### TASK GOAL
Count how many lines in the data below include "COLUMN". Answer with the number only.

● ● ●

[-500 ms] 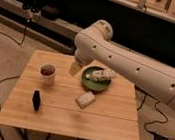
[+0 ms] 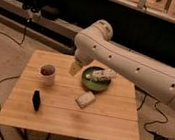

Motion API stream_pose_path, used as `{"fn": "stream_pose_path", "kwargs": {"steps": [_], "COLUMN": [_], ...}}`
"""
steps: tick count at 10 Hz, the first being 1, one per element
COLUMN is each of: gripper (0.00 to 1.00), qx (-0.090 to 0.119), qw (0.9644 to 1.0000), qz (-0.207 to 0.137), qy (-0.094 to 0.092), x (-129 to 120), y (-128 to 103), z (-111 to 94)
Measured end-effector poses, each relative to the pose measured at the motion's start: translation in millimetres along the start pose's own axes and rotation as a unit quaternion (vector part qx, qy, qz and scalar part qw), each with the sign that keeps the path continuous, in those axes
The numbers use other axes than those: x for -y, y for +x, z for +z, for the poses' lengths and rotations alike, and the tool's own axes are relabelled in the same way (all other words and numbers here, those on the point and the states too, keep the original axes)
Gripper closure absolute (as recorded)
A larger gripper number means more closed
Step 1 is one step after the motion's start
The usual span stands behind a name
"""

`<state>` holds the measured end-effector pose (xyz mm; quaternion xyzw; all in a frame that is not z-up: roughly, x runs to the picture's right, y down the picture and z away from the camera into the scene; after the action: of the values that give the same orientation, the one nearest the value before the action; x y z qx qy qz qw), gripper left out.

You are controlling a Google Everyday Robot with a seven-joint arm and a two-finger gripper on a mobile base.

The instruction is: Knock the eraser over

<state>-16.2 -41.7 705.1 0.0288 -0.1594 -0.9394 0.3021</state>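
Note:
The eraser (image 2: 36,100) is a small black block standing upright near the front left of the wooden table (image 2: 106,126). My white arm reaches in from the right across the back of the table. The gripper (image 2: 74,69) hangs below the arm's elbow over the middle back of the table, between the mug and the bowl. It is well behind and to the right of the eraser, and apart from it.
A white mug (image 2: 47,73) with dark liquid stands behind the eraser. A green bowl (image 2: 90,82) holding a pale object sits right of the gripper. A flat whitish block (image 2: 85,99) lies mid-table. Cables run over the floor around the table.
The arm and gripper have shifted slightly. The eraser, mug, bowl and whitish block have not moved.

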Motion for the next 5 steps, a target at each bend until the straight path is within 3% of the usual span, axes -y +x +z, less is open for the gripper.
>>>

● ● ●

### RESULT
2